→ Task brief
How many lines in the records below contain the word "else"? Reply with that number only.
-------- Listed entries --------
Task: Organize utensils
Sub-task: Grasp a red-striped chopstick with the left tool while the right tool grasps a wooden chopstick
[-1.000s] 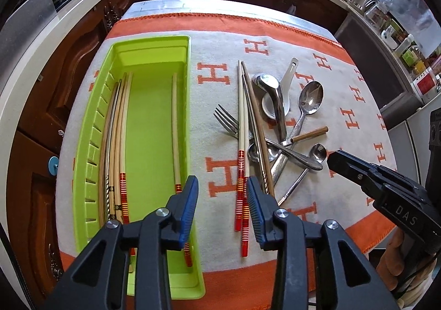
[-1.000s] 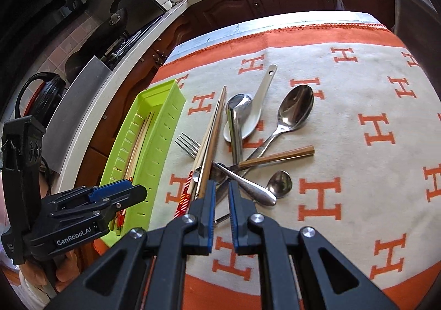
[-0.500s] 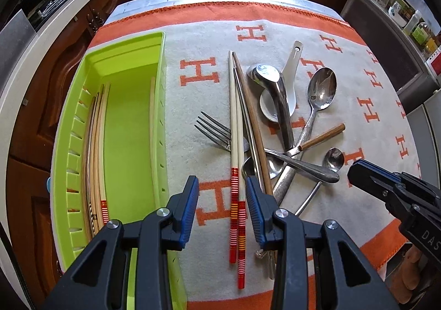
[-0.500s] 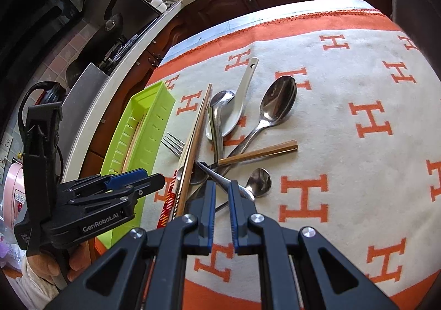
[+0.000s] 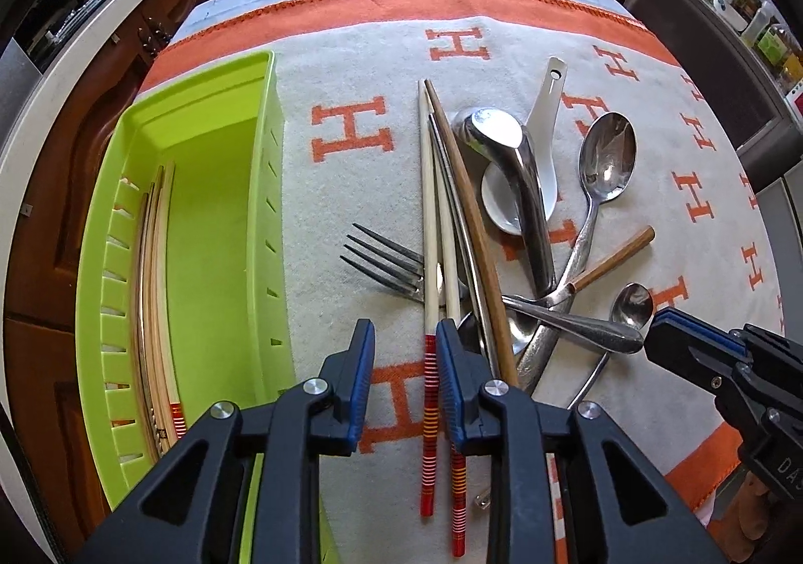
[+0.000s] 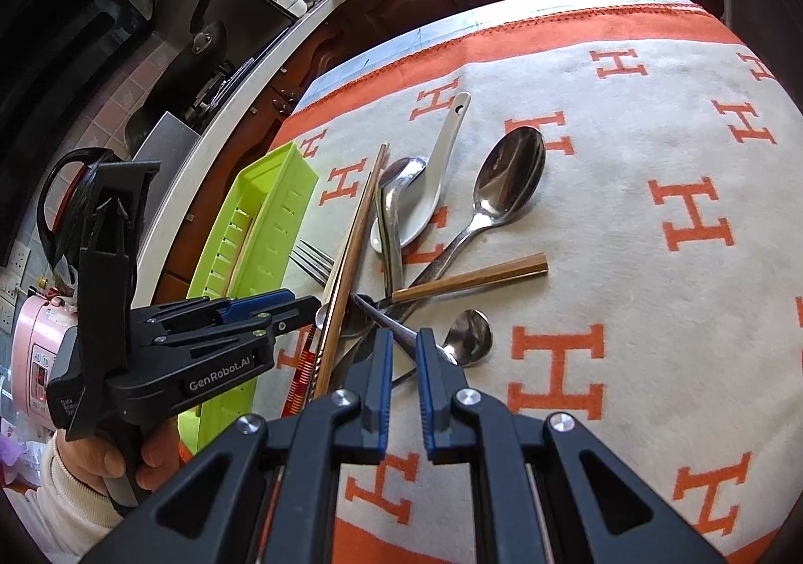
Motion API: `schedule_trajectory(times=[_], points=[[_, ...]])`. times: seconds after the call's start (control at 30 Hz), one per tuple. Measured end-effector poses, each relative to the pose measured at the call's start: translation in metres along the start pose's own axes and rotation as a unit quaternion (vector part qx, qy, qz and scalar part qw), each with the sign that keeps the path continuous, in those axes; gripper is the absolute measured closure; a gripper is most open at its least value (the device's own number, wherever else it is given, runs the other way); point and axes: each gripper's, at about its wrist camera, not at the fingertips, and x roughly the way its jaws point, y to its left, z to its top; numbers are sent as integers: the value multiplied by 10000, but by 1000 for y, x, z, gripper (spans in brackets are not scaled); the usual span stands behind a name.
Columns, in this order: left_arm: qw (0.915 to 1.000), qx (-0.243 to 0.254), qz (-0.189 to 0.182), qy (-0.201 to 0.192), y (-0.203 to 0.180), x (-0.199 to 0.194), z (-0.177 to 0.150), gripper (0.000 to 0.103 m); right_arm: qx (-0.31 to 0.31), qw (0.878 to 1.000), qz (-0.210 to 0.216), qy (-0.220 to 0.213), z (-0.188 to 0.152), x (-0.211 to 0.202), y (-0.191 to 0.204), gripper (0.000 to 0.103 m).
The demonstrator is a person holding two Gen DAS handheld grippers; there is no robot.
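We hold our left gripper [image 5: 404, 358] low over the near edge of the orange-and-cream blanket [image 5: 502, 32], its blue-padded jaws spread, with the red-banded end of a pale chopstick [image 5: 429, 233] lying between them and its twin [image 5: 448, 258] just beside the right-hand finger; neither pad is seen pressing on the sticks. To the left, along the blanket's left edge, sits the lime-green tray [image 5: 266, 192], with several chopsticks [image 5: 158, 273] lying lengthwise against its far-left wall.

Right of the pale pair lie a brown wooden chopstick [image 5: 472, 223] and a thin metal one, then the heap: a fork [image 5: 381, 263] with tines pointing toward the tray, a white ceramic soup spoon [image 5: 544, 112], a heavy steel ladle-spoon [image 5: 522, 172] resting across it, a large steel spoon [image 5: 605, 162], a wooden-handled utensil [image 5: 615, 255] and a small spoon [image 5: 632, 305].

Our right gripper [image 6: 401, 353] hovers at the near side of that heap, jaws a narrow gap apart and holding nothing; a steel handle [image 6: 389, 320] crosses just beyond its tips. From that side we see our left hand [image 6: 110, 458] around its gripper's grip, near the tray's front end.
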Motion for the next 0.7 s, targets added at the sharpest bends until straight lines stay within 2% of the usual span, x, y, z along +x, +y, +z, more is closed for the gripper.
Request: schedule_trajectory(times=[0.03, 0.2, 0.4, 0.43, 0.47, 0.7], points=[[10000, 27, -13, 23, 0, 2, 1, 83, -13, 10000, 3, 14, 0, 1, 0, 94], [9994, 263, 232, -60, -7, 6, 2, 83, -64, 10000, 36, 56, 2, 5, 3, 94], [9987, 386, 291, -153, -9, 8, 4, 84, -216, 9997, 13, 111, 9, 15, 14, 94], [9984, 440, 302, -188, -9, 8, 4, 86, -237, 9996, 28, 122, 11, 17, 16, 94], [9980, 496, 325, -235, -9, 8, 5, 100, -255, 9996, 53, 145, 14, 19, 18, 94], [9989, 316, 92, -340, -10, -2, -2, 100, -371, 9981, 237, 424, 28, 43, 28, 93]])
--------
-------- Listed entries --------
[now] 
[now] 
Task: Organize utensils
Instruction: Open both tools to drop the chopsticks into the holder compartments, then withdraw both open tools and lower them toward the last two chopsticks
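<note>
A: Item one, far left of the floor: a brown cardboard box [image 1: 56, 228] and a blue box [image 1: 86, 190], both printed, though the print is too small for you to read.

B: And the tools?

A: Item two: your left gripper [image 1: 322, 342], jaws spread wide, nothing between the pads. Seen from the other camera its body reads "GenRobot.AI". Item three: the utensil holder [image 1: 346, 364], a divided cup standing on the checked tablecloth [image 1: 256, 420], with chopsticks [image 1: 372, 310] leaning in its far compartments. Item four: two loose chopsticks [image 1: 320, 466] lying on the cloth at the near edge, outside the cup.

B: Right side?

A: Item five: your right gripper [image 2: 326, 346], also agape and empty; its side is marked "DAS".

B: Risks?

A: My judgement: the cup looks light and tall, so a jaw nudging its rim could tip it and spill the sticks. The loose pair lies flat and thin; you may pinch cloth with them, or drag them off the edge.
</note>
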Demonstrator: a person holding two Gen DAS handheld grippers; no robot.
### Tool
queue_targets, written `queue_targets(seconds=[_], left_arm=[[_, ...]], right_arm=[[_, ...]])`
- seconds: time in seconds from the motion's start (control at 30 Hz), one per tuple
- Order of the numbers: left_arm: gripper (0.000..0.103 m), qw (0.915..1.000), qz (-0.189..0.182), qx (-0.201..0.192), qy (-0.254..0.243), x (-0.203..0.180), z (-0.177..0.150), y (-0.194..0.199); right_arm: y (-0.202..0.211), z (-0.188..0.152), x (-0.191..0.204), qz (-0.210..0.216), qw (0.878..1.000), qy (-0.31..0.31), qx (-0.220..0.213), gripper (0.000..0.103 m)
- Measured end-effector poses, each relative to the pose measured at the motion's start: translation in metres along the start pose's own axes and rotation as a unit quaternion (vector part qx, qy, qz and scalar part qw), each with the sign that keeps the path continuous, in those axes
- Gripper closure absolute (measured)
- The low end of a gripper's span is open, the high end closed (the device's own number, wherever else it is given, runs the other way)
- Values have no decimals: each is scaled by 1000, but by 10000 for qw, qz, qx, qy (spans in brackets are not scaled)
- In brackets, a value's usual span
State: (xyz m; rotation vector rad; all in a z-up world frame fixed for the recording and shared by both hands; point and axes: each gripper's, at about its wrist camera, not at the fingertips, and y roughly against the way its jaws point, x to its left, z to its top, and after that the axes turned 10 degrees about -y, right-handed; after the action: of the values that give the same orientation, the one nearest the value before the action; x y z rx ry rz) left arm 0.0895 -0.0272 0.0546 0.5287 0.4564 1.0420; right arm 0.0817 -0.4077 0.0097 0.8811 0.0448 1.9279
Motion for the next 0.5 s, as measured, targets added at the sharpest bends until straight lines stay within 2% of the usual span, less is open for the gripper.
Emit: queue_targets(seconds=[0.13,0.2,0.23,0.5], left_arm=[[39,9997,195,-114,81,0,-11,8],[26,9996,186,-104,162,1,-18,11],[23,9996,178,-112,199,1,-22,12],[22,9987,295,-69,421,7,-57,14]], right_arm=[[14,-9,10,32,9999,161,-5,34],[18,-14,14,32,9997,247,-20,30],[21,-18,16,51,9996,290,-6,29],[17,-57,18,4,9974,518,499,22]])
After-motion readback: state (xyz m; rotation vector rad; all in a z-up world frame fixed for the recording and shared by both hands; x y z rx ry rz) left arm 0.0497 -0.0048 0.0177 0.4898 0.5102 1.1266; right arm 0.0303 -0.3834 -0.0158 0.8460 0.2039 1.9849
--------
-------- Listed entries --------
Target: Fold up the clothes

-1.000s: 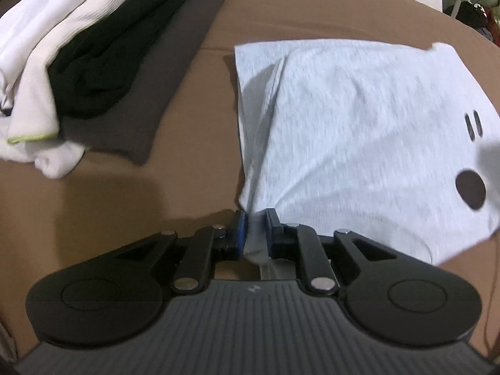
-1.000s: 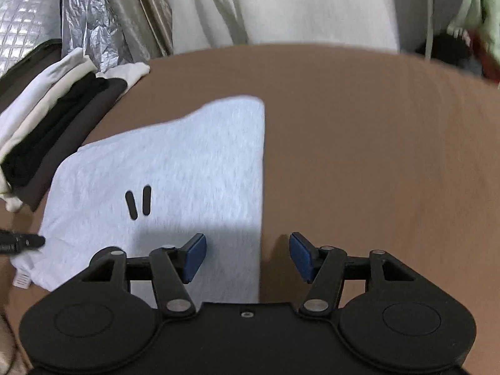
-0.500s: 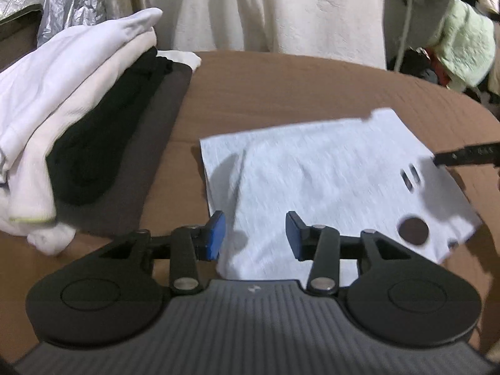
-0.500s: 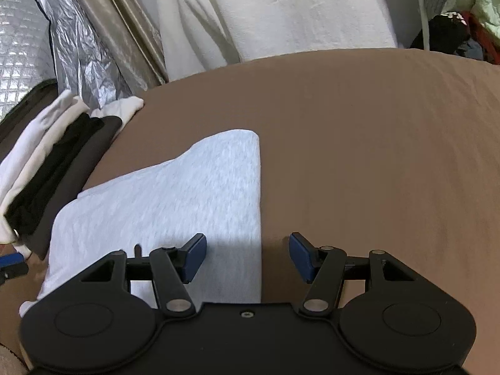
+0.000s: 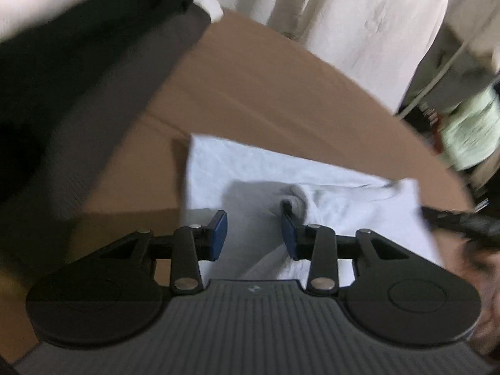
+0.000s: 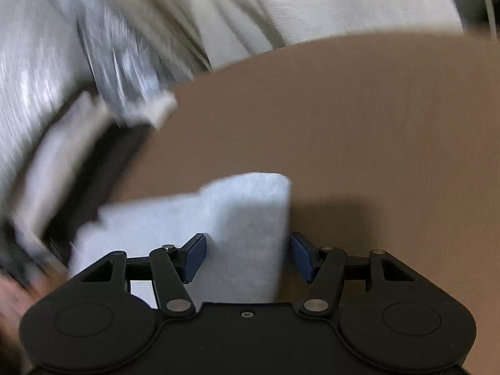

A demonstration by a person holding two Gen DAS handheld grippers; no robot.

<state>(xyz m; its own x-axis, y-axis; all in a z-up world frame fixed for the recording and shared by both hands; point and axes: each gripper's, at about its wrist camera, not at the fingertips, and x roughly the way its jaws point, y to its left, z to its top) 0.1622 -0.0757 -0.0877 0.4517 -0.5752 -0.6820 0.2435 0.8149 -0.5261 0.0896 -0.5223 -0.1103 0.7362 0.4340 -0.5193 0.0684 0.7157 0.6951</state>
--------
→ Your response
2